Copy out exactly the lines below that run from the one holding "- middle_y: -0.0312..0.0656" to the one holding "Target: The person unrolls", keeping both of those lines and no others.

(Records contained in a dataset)

BEGIN

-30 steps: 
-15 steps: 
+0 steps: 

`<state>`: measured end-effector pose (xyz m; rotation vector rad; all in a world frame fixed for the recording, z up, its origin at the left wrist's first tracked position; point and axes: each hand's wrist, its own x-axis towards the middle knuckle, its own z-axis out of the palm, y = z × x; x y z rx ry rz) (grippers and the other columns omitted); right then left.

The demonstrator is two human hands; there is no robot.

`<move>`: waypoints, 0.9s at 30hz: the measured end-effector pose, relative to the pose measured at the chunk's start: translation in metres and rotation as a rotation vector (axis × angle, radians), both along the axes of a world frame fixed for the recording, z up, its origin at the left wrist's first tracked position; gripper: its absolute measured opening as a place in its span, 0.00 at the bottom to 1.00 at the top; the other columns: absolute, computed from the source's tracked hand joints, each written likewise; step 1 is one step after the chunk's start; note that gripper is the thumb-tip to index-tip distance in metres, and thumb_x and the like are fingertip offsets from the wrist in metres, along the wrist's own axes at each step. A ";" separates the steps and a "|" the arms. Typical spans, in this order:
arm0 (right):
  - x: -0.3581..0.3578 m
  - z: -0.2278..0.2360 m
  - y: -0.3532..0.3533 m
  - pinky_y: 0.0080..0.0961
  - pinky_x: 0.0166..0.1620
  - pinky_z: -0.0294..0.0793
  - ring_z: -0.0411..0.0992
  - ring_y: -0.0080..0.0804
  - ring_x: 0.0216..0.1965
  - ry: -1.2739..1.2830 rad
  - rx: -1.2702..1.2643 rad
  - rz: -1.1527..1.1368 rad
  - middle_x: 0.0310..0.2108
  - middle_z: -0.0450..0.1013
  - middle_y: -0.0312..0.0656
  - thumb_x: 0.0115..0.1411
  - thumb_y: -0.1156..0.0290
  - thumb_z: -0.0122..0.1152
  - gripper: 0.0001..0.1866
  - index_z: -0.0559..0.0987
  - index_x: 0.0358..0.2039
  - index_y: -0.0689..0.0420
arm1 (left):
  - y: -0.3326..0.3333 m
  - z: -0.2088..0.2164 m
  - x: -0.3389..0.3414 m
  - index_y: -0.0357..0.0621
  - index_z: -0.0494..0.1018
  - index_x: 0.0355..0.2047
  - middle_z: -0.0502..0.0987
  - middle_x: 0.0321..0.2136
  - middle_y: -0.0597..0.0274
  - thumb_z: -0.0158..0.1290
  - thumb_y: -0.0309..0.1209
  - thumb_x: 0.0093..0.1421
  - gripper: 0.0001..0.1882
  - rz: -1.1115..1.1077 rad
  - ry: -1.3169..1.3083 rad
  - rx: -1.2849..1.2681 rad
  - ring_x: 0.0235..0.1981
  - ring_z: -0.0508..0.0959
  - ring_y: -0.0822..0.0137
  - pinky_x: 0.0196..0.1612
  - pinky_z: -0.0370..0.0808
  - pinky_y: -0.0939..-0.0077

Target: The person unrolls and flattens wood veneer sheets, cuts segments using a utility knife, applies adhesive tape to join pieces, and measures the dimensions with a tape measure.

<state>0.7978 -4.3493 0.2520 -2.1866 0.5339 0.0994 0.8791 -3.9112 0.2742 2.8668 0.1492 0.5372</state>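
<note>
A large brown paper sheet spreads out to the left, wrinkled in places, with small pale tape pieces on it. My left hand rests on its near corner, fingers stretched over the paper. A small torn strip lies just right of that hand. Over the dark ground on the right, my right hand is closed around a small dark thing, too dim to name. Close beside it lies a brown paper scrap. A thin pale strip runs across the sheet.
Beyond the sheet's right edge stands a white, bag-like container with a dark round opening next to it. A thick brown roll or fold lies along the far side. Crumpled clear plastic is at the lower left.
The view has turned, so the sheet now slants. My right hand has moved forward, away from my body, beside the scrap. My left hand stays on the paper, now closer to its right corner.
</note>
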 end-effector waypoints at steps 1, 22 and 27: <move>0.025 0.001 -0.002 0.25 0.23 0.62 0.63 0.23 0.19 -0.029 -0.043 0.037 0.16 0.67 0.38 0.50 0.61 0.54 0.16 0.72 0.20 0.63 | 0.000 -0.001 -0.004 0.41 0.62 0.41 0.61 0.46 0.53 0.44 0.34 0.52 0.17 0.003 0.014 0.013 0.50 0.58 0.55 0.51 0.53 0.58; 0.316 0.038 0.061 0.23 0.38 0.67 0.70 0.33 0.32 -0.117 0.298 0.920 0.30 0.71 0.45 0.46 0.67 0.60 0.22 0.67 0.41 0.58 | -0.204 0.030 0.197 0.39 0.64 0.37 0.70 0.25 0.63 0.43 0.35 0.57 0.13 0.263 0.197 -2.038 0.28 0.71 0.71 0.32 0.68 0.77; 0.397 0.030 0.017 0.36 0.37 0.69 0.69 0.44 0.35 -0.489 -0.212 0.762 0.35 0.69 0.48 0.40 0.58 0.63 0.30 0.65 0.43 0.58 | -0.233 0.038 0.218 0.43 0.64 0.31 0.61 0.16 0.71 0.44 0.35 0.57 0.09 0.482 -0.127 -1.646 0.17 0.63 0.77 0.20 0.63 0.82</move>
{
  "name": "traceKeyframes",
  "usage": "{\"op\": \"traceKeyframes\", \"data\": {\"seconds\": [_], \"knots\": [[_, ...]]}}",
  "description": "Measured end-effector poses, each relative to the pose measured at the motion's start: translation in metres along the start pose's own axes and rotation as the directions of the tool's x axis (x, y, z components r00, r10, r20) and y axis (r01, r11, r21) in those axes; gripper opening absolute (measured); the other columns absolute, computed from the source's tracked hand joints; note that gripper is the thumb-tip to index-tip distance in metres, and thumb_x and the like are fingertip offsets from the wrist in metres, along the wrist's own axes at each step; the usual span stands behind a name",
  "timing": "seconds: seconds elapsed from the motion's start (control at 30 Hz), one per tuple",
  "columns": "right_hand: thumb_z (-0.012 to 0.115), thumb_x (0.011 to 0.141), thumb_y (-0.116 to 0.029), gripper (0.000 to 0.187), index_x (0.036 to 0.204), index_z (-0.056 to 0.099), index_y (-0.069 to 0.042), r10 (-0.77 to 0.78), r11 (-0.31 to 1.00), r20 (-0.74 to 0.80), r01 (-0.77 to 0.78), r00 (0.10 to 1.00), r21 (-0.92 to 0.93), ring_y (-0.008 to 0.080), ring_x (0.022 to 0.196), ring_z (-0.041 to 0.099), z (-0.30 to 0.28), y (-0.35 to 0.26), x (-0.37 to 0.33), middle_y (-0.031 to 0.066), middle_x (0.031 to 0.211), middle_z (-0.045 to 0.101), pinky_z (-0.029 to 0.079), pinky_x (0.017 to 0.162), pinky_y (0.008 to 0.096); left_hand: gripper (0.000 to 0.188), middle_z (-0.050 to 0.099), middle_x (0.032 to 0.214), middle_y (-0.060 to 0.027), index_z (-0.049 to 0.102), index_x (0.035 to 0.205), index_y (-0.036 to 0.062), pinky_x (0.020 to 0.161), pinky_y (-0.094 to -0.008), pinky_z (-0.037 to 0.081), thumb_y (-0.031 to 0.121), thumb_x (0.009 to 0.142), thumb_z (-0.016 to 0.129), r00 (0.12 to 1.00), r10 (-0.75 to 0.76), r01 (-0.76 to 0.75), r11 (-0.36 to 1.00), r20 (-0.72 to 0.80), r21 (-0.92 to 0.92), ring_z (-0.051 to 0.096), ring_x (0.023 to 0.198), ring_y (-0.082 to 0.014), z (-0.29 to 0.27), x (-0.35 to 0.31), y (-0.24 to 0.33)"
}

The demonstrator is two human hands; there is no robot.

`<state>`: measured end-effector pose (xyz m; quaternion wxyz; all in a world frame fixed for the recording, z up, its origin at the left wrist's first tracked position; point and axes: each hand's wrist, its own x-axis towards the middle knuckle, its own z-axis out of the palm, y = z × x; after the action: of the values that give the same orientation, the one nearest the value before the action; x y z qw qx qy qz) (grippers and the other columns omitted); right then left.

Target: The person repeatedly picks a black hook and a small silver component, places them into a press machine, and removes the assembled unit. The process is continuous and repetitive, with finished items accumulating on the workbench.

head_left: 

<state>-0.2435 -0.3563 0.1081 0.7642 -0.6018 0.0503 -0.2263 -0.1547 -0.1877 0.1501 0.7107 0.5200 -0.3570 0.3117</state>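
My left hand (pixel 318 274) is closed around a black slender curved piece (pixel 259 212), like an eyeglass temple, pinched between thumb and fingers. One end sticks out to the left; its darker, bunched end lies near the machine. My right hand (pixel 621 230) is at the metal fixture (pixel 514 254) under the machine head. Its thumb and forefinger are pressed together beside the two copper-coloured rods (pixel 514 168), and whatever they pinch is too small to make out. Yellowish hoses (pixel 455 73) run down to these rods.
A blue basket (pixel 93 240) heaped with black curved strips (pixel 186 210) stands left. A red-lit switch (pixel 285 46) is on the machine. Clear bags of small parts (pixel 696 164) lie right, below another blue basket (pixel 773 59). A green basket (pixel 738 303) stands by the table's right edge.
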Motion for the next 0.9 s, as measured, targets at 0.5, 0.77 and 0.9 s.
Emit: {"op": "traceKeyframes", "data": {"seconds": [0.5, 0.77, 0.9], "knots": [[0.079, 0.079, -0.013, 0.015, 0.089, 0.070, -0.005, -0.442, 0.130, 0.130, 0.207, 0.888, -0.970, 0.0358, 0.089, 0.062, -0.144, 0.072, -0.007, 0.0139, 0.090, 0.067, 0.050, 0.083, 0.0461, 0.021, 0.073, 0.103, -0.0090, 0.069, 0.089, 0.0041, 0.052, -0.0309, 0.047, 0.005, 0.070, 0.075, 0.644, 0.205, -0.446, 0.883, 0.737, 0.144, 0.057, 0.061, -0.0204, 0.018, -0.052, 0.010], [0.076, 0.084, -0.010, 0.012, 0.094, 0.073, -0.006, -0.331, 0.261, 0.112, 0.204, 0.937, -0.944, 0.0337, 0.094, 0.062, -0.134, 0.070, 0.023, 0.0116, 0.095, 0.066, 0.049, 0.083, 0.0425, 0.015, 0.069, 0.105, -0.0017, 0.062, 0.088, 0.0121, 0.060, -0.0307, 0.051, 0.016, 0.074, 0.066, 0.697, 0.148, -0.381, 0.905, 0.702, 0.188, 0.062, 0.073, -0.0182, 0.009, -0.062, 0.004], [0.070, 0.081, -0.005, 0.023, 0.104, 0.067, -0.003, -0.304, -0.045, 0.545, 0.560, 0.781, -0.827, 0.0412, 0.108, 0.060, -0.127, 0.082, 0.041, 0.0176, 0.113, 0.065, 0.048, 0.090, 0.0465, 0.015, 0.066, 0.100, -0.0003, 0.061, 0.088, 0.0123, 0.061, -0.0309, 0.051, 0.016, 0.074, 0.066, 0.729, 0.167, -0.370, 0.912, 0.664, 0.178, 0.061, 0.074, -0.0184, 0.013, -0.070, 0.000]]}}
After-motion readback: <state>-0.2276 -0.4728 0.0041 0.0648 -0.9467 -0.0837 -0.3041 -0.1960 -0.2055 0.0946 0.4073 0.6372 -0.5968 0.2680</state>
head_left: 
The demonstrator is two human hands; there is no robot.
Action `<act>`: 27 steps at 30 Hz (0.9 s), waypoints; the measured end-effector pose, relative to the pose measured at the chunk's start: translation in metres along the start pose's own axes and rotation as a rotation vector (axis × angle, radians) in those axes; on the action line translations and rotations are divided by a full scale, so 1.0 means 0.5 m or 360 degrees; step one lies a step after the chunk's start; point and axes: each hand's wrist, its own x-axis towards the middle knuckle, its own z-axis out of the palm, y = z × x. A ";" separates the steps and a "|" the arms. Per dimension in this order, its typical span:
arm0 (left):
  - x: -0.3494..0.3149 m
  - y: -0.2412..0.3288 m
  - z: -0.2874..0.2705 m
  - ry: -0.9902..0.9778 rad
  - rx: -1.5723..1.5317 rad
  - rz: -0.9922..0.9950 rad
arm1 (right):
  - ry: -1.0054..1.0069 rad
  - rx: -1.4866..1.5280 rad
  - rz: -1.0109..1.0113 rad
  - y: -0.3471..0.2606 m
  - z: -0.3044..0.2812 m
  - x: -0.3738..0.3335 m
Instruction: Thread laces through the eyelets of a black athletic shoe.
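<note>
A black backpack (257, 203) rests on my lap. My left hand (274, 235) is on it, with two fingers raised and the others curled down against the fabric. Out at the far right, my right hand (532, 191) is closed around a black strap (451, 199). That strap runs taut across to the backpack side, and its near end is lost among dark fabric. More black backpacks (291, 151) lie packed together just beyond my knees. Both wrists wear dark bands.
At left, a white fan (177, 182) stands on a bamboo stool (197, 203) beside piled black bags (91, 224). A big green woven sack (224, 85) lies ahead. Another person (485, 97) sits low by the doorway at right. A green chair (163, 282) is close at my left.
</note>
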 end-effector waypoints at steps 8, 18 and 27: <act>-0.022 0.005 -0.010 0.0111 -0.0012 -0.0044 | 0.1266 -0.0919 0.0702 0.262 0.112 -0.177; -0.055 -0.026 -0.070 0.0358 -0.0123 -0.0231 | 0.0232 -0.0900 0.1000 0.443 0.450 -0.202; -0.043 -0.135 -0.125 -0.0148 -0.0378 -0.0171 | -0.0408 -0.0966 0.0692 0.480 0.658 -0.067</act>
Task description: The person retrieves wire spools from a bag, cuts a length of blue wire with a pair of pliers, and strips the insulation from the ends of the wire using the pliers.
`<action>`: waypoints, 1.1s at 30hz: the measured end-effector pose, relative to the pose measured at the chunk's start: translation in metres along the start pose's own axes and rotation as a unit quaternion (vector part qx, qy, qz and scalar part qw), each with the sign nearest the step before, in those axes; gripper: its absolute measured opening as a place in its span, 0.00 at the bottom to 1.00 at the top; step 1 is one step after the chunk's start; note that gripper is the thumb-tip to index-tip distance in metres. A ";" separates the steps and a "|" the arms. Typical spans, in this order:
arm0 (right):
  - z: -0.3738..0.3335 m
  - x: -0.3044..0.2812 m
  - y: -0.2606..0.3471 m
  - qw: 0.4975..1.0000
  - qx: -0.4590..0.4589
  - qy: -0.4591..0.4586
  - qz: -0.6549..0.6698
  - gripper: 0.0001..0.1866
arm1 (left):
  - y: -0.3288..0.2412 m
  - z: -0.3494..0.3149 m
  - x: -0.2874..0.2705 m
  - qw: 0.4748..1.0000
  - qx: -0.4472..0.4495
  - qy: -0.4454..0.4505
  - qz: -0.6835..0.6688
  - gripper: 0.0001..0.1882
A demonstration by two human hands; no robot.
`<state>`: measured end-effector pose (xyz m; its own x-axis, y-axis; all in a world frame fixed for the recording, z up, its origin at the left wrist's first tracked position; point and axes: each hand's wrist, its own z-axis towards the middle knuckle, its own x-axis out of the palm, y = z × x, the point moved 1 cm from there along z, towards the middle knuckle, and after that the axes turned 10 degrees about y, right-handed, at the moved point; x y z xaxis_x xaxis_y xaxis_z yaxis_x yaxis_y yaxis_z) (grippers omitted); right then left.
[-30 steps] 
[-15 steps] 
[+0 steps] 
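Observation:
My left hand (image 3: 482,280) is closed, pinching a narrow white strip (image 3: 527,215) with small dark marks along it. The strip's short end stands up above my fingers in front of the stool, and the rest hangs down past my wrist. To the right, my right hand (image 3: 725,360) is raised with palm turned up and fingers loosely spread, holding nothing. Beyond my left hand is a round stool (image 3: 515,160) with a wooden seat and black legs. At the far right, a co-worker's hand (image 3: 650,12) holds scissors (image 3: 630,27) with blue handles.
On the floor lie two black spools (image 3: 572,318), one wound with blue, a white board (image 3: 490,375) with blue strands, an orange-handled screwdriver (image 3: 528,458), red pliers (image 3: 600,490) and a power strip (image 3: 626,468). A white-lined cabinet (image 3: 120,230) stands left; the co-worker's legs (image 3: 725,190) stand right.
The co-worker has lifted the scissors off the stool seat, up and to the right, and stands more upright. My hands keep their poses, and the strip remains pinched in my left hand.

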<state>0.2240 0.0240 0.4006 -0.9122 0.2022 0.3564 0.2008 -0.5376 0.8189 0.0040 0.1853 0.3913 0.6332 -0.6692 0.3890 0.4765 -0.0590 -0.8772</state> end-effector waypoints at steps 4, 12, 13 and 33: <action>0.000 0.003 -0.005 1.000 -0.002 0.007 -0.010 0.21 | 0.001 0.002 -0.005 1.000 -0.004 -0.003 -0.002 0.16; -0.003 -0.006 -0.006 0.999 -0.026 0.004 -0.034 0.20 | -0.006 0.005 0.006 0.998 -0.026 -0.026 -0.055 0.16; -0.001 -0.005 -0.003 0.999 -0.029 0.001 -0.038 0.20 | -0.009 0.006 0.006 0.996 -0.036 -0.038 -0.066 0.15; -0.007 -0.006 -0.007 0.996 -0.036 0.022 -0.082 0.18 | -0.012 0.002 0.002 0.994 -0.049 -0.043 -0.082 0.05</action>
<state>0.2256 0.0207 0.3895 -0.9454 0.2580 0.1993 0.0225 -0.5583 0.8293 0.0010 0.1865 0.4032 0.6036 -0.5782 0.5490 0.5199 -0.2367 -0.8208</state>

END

__TASK OUTPUT__:
  - middle_y: -0.0312..0.0656
  - thumb_x: 0.0115..0.1411
  - thumb_y: -0.1156..0.0290
  - thumb_z: -0.0122..0.1152
  - gripper: 0.0001..0.1866
  - index_z: -0.0559..0.0987
  - index_x: 0.0358..0.2039
  - index_y: -0.0689..0.0420
arm1 (left):
  - y: -0.3326..0.3333 m
  - z: -0.2088..0.2164 m
  - x: -0.3389..0.3414 m
  - index_y: -0.0357..0.0621
  - index_z: -0.0494..0.1018
  - index_x: 0.0355..0.2047
  - middle_z: -0.0502..0.0987
  - middle_x: 0.0321..0.2136
  - middle_y: -0.0597..0.0274
  - thumb_z: -0.0158..0.1290
  - thumb_y: -0.0309..0.1209
  - thumb_x: 0.0093..0.1421
  - gripper: 0.0001..0.1882
  - rz: -1.1115..1.1077 rad
  - ry: -1.3169..1.3083 rad
  - rx: -1.2849..1.2681 rad
  - ring_x: 0.0235..0.1981
  - ring_z: -0.0508..0.0959
  - ring_y: -0.0822..0.0137
  - pinky_x: 0.0196..0.1612
  - pinky_z: -0.0370..0.0808
  - pinky_y: -0.0939..-0.0077

Target: The person unrolls and flattens wood veneer sheets, cuts segments using a utility knife, applies adhesive tape to join pieces, and measures the dimensions with a tape measure.

Exercise complete, with nothing further to add.